Wo bleibt die Reflexion?

Nicht zuletzt gibt aber das «Unbewusste» der Technik noch aus einem anderen Grund zu denken. Zwar leugnet niemand die Imprägniertheit unseres Lebens durch die Technik. Aber das Thema wird kaum auf ein kritisches Reflexionsniveau gehoben. Das bezeugt auf schon fast eklatante Weise ein jüngst in der Wochenzeitung «Die Zeit» publiziertes Dossier. Titel: Was ist das gute Leben? In ihm werden die «grossen» philosophischen Fragen der Gegenwart von namhaften Autorinnen und Autoren vorgestellt: Gerechtigkeit, Freiheit, Glück, Tod usw. Fast nichts fehlt in der Palette, ausser - die Technik.

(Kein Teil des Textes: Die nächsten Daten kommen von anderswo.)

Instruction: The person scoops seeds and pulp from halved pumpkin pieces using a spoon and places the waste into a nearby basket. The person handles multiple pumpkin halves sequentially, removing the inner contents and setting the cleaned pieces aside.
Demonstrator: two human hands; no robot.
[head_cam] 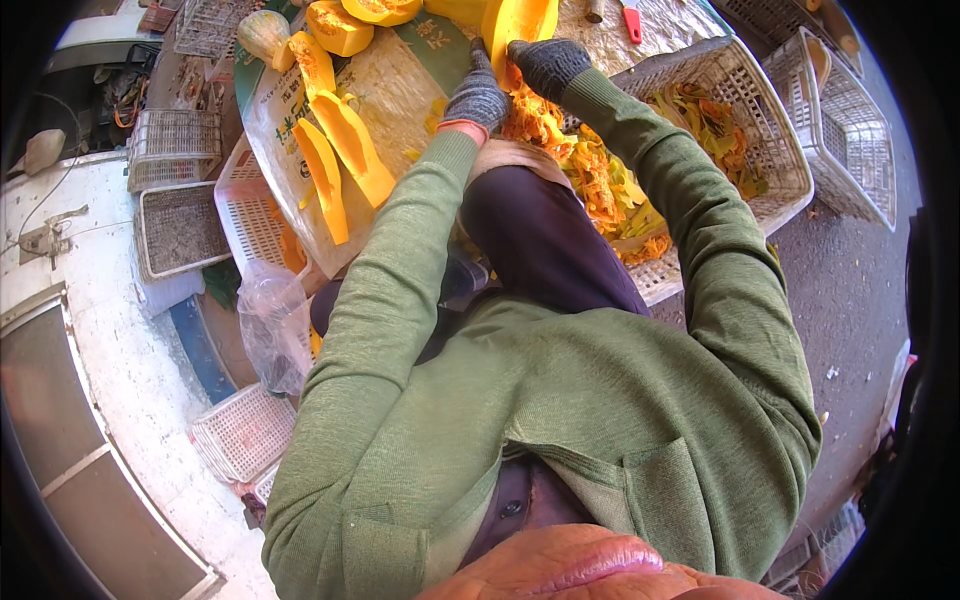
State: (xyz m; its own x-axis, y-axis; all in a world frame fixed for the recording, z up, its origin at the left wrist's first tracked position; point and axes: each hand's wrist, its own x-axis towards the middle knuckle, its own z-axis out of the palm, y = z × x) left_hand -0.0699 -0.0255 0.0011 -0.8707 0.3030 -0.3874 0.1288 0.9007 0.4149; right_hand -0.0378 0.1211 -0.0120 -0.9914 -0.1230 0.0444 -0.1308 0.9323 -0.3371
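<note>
A hollowed piece of peeled pumpkin (pixel 523 21) stands at the near edge of the sack-covered work surface (pixel 405 71). My left hand (pixel 478 96), in a grey knit glove, grips its lower left side with the thumb up. Against its lower right side is my right hand (pixel 551 67), in a darker glove with fingers curled; whether a tool is inside the fist is hidden. Stringy orange pulp (pixel 538 120) hangs below the hands, above a white plastic crate (pixel 780 127) holding peelings and pulp. Long peeled pumpkin slices (pixel 352 146) lie left of my left hand.
Cut pumpkin chunks (pixel 340 30) and a pale, rounded pumpkin (pixel 262 36) sit at the far left. A red-handled tool (pixel 633 25) and a wooden handle (pixel 595 10) lie at the far right. Plastic baskets (pixel 855 142) stand right; a clear plastic bag (pixel 274 322) hangs left.
</note>
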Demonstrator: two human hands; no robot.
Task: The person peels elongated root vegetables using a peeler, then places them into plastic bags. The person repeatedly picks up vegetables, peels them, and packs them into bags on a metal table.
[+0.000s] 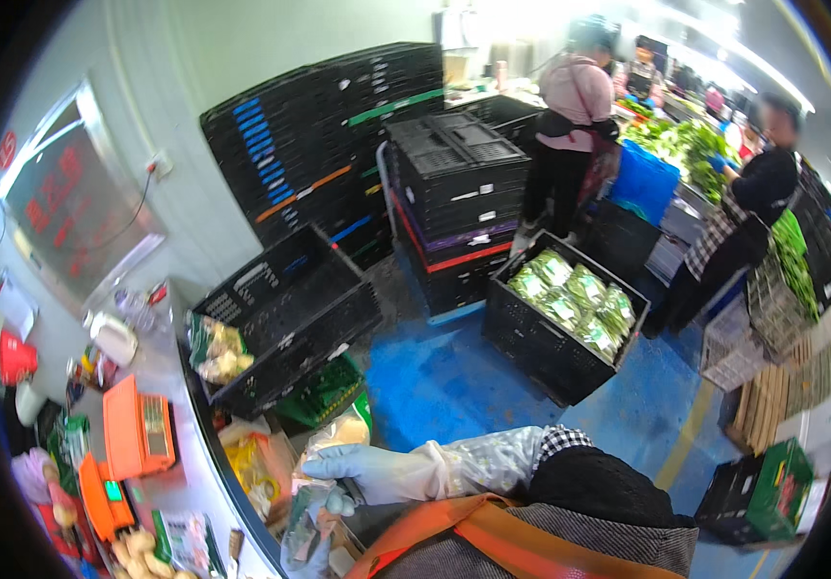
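Note:
My right hand [357, 470], in a pale blue glove, reaches left at the bottom middle. It grips a clear plastic bag [349, 428] with a green edge and tan produce inside, partly hidden behind the glove. Just below, near the table edge, is my gloved left hand [305, 539]; blur and the lower picture edge hide its grip. On the steel table [202, 470] to the left lie potato-like tubers [142, 556], a flat printed bag [187, 539] and a knife with a wooden handle [235, 543]. An orange weighing scale [137, 434] with a lit display stands behind them.
A black crate [300, 304] beyond the table holds a filled bag [220, 351]. Another black crate [560, 326] of bagged greens stands on the blue floor [423, 383], beside stacked crates [459, 195]. Co-workers [571, 108] stand by heaped greens [690, 148]. A green-and-black crate [763, 492] is at right.

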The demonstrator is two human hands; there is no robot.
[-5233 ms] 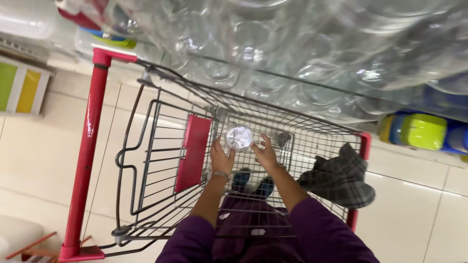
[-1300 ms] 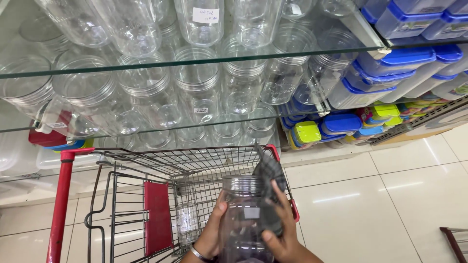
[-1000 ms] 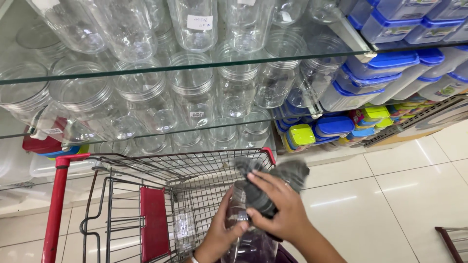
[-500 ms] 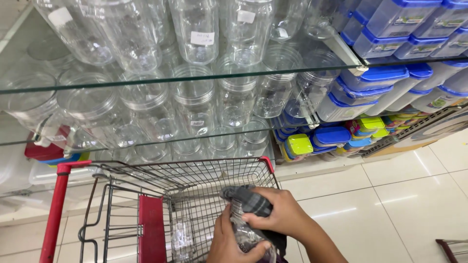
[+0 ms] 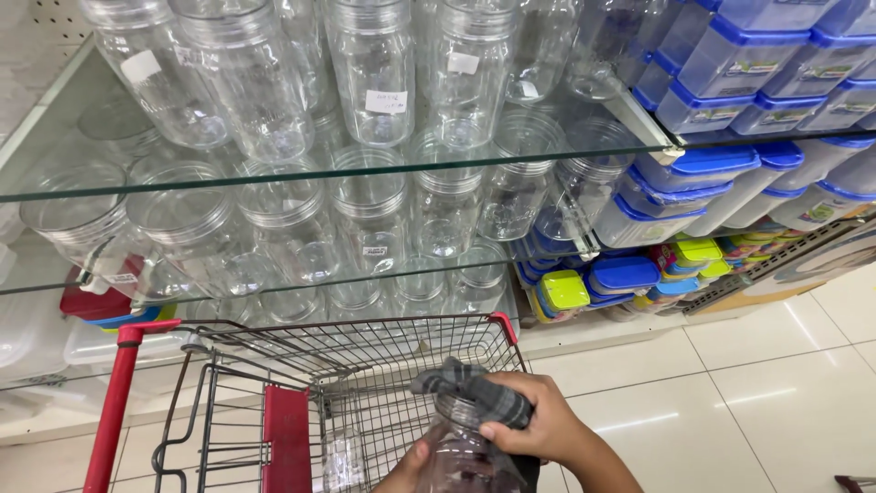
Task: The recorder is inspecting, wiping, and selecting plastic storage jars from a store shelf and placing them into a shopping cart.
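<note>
jar [image 5: 461, 452], clear, upright over the trolley [image 5: 365, 365], low centre. left hand [image 5: 411, 466] clasps its side; right hand [image 5: 538, 424] presses a grey cloth [image 5: 474, 393] on its mouth, nearer the top.

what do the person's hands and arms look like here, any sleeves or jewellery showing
Both hands are bare, with no gloves. The right hand and its forearm show no sleeve, ring or watch. Only part of the left hand shows at the bottom edge, so its wrist and any sleeve are out of frame.
</note>
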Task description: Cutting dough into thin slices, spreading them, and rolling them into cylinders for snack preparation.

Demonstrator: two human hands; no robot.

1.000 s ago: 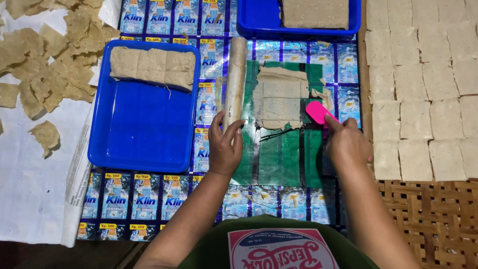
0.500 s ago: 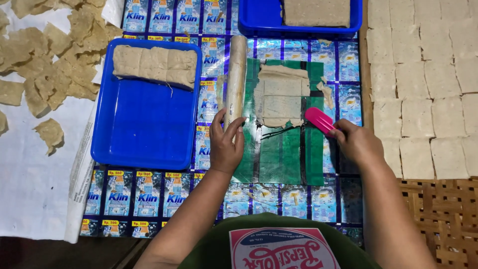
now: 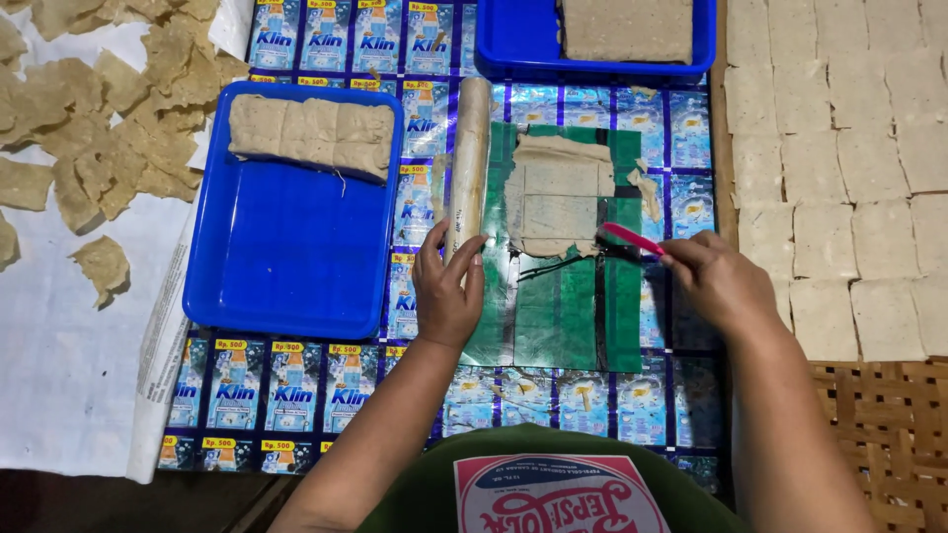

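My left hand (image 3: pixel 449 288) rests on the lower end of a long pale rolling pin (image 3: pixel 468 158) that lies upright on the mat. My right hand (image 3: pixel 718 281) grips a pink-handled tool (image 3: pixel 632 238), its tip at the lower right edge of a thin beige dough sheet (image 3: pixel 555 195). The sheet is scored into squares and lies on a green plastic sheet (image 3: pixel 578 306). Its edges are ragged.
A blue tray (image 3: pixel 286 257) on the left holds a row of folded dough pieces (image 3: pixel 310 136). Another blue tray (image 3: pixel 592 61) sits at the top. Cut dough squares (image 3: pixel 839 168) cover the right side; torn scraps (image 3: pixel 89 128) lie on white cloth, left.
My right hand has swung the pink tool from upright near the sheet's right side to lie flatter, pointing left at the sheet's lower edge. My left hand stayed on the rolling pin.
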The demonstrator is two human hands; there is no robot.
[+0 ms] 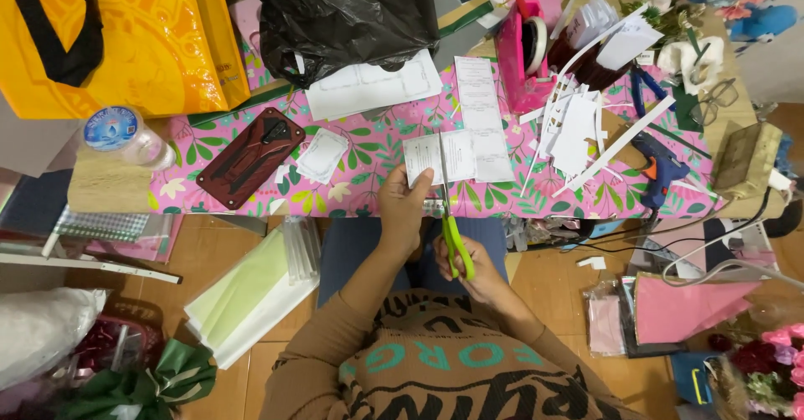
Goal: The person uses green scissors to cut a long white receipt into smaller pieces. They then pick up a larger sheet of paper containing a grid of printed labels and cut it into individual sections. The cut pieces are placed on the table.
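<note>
White paper sheet (441, 159) held up over the near edge of the tabletop (100, 187), above the pink floral wrapping paper (368, 148). Left hand (404, 211) pinches the sheet's lower left corner, fingers closed on it. Right hand (473, 262) grips the green-handled scissors (450, 219), fingers through the loops; blades point away from the body and run up the middle of the sheet. Cut white paper strips (574, 127) lie piled to the right, a blue glue gun (662, 169) just beyond them. Dark red flat case (249, 157) rests left of the sheet. Black plastic bag (343, 14) at the far side; yellow bag (126, 35) far left.
</note>
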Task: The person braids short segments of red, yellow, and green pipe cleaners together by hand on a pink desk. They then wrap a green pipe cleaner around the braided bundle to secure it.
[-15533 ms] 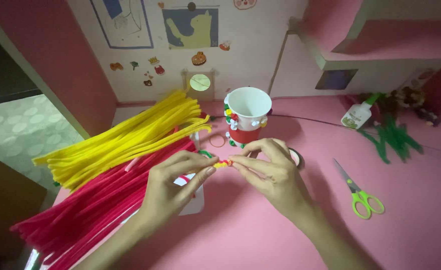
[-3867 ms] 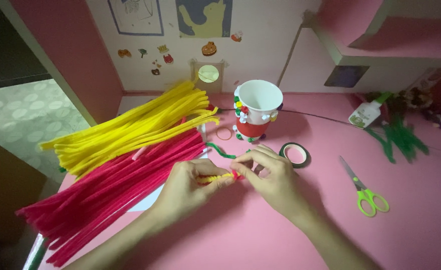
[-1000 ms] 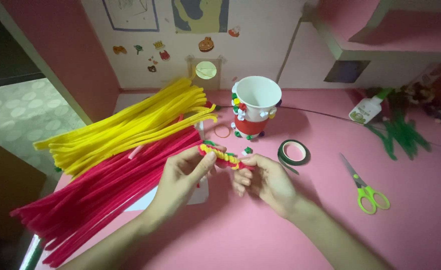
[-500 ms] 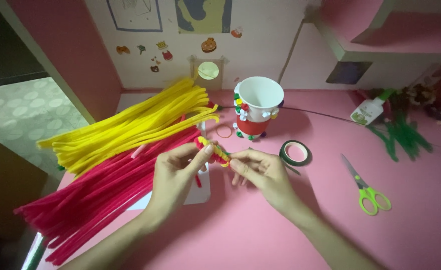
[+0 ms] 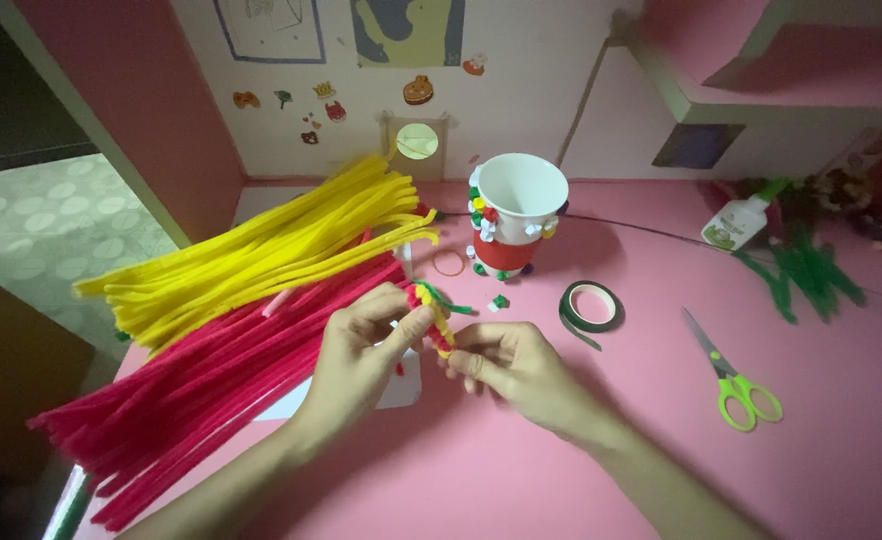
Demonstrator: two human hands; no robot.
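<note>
Twist of yellow, red and green pipe cleaner (image 5: 433, 312) pinched between both hands just above the pink tabletop (image 5: 521, 470), long axis near upright, tilted slightly. Left hand (image 5: 361, 350) closed on the upper end, right hand (image 5: 506, 362) closed on the lower end, just beside it. Equally near; red pipe cleaners (image 5: 211, 390) left.

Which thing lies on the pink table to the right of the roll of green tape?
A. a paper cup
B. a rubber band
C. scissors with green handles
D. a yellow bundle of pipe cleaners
C: the scissors lie to the right of the green tape roll on the pink table.
</note>
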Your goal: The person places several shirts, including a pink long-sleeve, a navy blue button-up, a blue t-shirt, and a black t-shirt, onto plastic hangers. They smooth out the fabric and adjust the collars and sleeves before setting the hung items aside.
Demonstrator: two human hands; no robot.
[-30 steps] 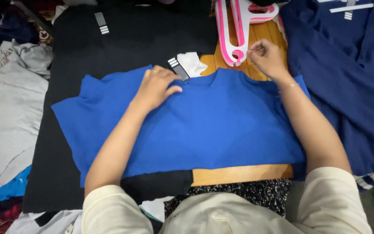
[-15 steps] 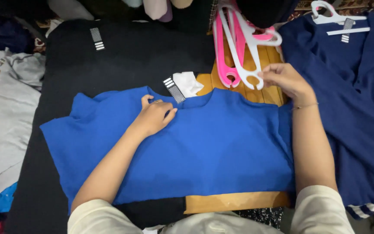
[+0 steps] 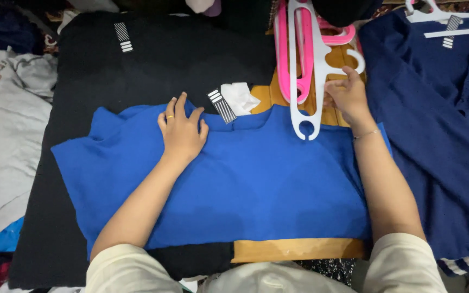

Unbeschadet der Tatsache, dass sie die meisten grossen Themen von heute mitprägt, scheint sie die Würde philosophischer Aufmerksamkeit (noch) nicht erlangt zu haben, zumindest nicht im europäischen Denkraum.

Mit dieser Technikvergessenheit der Philosophie korrespondiert die Philosophievergessenheit der Technik (Ausnahmen bestätigen die Regel). Unüberhörbar sind aus dem Lager der «Technorati» beschwipste Töne zu vernehmen, die das Paradies dank «Enhancement» des Menschen durch Geräte versprechen und eigentlich immer nur eines meinen: die Absatzmärkte neuer Tools und Apps. Dass die beiden epochalen Defizite ein Menschenbild - genauer: das Bild des autonomen, selber entscheidenden menschlichen Individuums - Zug um Zug ausradieren helfen, manifestiert eine geradezu Orwellsche Paradoxie: Technik macht den Menschen in dem Masse freier, in dem er sich unter ihre Herrschaft begibt. Er wird selber zum Anhängsel seiner Erfindungen. Sollte uns das nicht als neues Unbehagen in der Kultur beschäftigen?

Mit diesem Artikel beginnt eine neue Serie in unserer Forschungsbeilage. Im Zwei-Wochen-Rhythmus sollen die Errungenschaften der Technik philosophisch beleuchtet werden.